“Kelsey wanted to play house at recess, but Fiona wanted to play tag.” My first grade daughter is talking a mile a minute about the drama that unfolded at recess today.
“Fiona said that anyone who plays house is a baby. I kinda wanted to play tag and I kinda wanted to play house, but I went with Fiona because I didn’t want to be called a baby.”
Her expression saddened, “Now Kelsey said she won’t be my friend anymore.”
I couldn’t believe it. She is only in first grade, and there is already social pressure and drama among groups of kids at school.
Like many parents, my first instinct is to jump in and solve the problem. I hate seeing my children sad or uncomfortable. I hate to think that they may be bullied or picked on when I’m not there to protect them.
Unfortunately, solving the problem for them puts them at a disadvantage. It leaves our kids unprepared to navigate the crazy and unpredictable world of social drama when we’re not around.
Instead, we need to empower our kids by giving them strategies to use in difficult social situations. Michelle Anthony and Reyna Lindert, authors of Little Girls Can Be Mean: Four Steps to Bully-proof Girls in the Early Grades offer a clear plan for empowering our girls to deal with social drama in early grades:
- Observe: Take time to pay attention to your child’s behavior, mood, body language, facial expression and demeanor as they go through the day. Watch how she plays with certain friends vs. other friends. Listen to how she tells a story or talks about an event. Focusing on observations will help you determine when something is “off” or when things don’t seem quite right. It will make it easier to trust your gut instinct and pick up on cues that may have otherwise gone unnoticed.
- Connect: Like observing, connection is an ongoing skill that can be part of your everyday routine. Talk with your daughter, ask open-ended questions about her day or her friends, and then listen to her responses. Use active listening — paraphrase her story and put feeling words to what you hear her saying (“Wow, that sounds very lonely” or “What a tricky situation you were in! You must have felt stuck!”). Use non-verbal cues, such as nodding while she’s talking so she knows that you are listening.
- Guide: Once you’ve learned all you can about the challenging social situation, it’s time to brainstorm solutions. While it may be tempting to solve the problem for your child, use this time to teach her about the dynamics of friendship, explore the different aspects of the situation and think about possible solutions. Remember, this is guiding, not forcing. The goal is to empower your child to come to her own conclusions.

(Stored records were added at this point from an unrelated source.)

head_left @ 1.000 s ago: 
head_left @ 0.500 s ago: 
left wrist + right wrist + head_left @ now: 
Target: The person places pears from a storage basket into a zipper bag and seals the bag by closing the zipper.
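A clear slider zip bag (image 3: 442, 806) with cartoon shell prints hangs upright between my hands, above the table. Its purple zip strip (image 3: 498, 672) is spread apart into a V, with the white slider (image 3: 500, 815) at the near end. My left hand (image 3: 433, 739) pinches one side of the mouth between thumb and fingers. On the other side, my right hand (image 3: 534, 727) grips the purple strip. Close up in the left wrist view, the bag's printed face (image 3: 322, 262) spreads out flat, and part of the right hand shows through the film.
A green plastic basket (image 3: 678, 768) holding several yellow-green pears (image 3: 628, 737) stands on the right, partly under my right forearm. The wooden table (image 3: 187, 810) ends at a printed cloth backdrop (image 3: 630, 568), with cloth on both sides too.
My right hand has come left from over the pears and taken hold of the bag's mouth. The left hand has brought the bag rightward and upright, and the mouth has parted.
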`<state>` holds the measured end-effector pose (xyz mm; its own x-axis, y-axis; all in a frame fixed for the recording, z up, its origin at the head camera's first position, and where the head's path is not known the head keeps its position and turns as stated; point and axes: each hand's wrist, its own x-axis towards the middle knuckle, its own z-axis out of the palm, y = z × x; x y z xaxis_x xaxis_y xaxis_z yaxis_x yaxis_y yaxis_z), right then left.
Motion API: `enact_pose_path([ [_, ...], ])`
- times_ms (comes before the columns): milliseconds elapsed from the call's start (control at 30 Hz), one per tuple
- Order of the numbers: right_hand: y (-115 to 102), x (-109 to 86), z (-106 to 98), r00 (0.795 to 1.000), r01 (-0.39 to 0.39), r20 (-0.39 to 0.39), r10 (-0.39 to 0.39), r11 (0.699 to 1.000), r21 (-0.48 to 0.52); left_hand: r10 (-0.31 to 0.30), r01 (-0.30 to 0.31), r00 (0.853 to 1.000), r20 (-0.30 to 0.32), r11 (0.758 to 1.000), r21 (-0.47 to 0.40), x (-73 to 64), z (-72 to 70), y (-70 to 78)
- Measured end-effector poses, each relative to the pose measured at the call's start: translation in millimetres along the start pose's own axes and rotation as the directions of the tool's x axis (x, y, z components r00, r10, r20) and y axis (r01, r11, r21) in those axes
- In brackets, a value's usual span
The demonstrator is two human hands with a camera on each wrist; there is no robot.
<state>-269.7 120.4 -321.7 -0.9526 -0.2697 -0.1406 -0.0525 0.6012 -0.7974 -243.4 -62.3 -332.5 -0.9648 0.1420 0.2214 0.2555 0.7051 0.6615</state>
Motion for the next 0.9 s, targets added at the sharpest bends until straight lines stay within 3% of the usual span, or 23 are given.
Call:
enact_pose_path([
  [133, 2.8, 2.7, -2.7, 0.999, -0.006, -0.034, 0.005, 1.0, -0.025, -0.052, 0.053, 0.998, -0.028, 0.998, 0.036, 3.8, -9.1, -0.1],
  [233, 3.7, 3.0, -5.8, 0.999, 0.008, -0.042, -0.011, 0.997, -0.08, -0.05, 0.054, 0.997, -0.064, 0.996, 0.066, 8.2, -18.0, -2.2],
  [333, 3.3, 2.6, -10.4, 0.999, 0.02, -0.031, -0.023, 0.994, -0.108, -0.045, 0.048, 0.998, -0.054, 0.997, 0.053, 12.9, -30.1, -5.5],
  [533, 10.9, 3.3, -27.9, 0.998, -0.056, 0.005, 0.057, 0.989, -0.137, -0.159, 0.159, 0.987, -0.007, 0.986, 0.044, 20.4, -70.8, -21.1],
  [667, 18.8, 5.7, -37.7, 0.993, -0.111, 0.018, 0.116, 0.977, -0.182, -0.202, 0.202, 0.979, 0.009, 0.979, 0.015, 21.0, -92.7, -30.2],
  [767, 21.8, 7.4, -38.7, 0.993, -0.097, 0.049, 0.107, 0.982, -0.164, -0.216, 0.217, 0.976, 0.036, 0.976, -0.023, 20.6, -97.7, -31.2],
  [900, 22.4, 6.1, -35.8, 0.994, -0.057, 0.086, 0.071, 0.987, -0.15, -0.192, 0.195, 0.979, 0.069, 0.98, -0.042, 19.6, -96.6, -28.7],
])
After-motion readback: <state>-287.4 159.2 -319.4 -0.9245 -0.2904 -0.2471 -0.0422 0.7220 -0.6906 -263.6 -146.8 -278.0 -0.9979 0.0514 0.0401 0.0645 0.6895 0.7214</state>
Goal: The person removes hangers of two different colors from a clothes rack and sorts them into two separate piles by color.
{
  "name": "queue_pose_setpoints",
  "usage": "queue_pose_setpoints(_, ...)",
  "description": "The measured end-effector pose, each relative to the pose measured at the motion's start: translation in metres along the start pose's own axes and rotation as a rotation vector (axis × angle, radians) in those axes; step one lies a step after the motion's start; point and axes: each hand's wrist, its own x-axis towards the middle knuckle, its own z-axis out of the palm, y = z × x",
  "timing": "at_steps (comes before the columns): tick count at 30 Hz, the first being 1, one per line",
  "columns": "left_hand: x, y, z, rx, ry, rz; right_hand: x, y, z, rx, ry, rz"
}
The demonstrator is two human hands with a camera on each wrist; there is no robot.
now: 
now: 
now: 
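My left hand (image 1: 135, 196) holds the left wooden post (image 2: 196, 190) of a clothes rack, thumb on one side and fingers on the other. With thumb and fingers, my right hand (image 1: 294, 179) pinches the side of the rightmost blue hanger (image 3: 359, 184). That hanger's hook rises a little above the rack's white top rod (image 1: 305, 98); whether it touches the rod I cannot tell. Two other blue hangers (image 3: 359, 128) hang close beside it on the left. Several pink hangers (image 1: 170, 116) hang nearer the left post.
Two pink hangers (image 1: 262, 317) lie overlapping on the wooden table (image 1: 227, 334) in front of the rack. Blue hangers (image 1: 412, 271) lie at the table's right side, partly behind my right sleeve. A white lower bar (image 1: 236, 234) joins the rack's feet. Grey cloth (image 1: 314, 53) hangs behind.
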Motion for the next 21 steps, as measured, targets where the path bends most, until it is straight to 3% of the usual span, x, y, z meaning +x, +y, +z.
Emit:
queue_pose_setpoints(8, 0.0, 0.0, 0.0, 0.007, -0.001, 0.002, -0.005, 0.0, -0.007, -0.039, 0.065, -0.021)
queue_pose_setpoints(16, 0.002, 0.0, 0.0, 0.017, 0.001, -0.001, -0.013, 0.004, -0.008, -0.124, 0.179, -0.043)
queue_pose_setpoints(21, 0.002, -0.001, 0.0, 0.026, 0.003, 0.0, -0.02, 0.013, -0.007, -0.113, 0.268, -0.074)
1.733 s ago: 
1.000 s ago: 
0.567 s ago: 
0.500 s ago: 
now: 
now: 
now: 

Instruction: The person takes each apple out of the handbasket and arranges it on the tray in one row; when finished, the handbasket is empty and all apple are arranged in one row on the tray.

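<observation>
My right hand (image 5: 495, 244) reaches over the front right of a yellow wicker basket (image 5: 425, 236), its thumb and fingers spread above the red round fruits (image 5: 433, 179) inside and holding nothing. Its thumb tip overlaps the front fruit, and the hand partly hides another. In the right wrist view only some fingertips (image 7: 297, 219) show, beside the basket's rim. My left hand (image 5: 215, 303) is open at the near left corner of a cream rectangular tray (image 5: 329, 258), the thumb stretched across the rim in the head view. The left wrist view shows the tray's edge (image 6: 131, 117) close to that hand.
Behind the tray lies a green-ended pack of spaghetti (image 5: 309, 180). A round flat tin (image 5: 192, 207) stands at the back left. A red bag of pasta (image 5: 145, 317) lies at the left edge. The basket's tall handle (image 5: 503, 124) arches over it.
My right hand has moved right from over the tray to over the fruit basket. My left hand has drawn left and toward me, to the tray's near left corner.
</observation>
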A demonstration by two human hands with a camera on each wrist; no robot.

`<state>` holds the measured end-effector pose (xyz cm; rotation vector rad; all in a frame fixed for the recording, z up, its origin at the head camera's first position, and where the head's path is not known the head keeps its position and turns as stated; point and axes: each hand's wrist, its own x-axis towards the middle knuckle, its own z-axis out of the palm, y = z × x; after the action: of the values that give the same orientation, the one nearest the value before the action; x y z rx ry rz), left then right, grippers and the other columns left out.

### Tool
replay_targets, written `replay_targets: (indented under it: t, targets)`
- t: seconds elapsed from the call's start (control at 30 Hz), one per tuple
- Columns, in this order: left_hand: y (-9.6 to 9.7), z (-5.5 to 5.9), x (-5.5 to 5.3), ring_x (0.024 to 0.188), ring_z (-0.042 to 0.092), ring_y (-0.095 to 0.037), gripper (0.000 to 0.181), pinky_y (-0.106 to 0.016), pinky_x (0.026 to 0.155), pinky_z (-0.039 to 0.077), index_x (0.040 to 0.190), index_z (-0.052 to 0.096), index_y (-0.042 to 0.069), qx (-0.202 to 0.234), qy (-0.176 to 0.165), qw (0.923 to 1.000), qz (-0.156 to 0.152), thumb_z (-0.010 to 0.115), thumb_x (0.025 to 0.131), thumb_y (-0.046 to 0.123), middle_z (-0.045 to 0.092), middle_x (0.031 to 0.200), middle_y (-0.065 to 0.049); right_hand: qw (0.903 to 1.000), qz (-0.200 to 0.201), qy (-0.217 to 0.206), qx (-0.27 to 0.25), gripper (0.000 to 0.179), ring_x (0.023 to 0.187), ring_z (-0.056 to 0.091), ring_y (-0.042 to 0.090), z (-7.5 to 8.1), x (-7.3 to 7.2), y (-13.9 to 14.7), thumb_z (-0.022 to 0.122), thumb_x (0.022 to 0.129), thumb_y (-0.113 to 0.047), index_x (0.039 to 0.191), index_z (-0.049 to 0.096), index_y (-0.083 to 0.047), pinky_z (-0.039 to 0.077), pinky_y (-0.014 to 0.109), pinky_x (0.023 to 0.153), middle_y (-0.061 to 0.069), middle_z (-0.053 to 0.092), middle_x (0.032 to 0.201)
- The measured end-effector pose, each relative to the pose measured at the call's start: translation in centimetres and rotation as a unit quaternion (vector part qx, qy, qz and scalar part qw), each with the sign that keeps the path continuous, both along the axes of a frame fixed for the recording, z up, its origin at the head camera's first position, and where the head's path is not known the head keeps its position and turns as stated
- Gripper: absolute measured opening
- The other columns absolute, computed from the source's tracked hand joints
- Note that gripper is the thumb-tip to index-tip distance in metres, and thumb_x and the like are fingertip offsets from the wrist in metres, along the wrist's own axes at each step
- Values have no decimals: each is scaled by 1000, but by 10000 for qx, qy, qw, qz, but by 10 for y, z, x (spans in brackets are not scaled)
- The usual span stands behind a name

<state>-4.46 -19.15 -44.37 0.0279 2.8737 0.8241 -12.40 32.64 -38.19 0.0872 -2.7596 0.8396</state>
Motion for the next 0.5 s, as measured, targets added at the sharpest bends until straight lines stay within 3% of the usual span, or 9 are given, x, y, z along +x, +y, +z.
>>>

- Support to Act: Once you have a list of possible solutions, it’s time to encourage your child to choose the one that feels most comfortable to her. You may not always agree with her decision. Rather than discourage her choice, your job is to help her weigh the pros and cons and think through the consequences. Role play different scenarios and help her practice how to respond. Give her your support and encouragement as she makes this step, celebrate her victories and return to connection if it doesn’t go as planned.
Things to keep in mind as we empower our kids to make choices:
- Start Early: Don’t wait until a problem pops up to start talking about friendships. Build it into your day, play it out with Barbies or stuffed animals, and model it with your own friendships. Talk about what makes a good friend, practice problem solving strategies, and find ways to build your child’s self-confidence.
- Take it slow: Your children are not automatically going to come up with fantastic ideas for handing social drama. It’s going to take time for them to build a library of resources to choose from. This is why connecting and guiding are key. Kids are much more receptive to suggestions when they feel loved and supported. Demanding or forcing them to do it your way will shut down communication and discourage brainstorming.
- Get Help: You do not have to be your child’s only support. Seek help from other family members, teachers, school counselors, or mental health therapists. Watching your child go through difficult social situations may bring up difficult memories from your own past. It may be helpful to find your own support so you can be fully present to help your child.
- Safety First: If you believe that your child is in danger, intervene immediately.
It is challenging to watch my daughter struggle through friendship trouble at such a young age. I still have to fight the urge to fix it and make it go away, but I am thankful for my role as her guide for now. I am excited to watch her become more confident as a friend, and more importantly, as a person.